Ryan also endorsed the Obama-Biden timeline for leaving Afghanistan at the end of 2014, saying, “We don’t want to stay.”

The main differences that the Republican candidate raised were over the pace of withdrawal of Obama’s 30,000 surge forces, and Ryan’s contention that he and Romney would defer more to generals in making those decisions.

Those are largely tactical differences, not strategic ones.

But Biden, who showed a firmer grasp of the Afghan exit strategy than Ryan, used the issue to deliver a politically popular message to a war-weary country.

“We’re sending in more Afghans to do the job,” Biden said.

One of the main differences between Obama and Romney is over the question of whether to help arm Syria’s rebels.

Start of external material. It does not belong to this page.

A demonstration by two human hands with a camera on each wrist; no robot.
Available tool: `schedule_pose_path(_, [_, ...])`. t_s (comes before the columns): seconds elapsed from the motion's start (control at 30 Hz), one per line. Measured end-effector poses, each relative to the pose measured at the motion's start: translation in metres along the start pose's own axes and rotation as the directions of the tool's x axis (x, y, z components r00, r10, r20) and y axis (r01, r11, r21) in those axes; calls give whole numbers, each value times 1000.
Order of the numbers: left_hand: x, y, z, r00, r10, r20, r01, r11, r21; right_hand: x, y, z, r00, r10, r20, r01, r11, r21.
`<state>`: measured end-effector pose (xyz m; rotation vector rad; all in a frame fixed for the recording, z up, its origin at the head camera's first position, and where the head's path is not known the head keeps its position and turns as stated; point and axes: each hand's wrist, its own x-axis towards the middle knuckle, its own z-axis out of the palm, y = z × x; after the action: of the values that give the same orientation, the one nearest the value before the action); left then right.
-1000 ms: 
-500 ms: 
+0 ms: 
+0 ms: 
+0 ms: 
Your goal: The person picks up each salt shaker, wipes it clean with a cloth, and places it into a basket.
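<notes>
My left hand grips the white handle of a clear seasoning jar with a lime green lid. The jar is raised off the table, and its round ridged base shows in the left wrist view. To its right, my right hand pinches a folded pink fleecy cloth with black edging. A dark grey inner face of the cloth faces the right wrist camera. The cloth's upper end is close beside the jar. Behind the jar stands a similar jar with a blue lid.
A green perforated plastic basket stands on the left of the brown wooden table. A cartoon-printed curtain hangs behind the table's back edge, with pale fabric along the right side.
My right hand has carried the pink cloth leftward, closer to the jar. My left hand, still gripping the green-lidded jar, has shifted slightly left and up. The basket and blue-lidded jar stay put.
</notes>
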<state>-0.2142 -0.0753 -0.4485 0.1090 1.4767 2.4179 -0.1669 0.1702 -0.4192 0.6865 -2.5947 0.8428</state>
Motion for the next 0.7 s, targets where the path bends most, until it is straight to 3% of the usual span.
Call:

Citing the brutal government campaign against rebel forces and their civilian supporters, as well as the blow that losing Assad would deal to Iran, Romney has said he would send weapons, including arms to strike tanks and aircraft.

Obama, concerned that more guns would escalate a civil war already spilling across Syria’s borders, has declined to do so. His concern, in part, is that too little is known about Syria’s rebel forces to arm them, given that they may soon run a country on Israel’s doorstep in the heart of the Middle East.

Biden took the difference to an alarming place Thursday, suggesting that Romney and Ryan might be considering direct military intervention in Syria, even though neither has said that before.

“The last thing America needs is another ground war in the Middle East, requiring tens of thousands, if not well over 100,000 American forces,” Biden said, likely using “ground war” as a way to distinguish from what could be an air campaign against Iran’s nuclear sites.

Ryan bluntly ruled out sending in U.S. troops, something that would likely be hugely unpopular as the last of two long U.S. wars in Muslim countries winds down.

He focused his criticism on the overall Obama-Biden approach to Syria, which he said had been dictated too much by Russian recalcitrance and unsuccessful U.N.-sponsored peace efforts. As Romney has done before, Ryan used the Obama-Biden policy to talk about what he has called “weak leadership.”

“We gave Russia veto power over our efforts through the U.N.,” Ryan said. “And meanwhile, about 30,000 Syrians are dead.”

It was unclear, however, how Ryan — if elected — intends to manage Russia, which holds a veto-wielding seat on the U.N. Security Council. Biden indicated that the Russian role was something that had to be taken into account, like it or not.

“With regard to the reset not working, the fact of the matter is that Russia has a different interest in Syria than we do,” Biden said. “And that’s not in our interest.”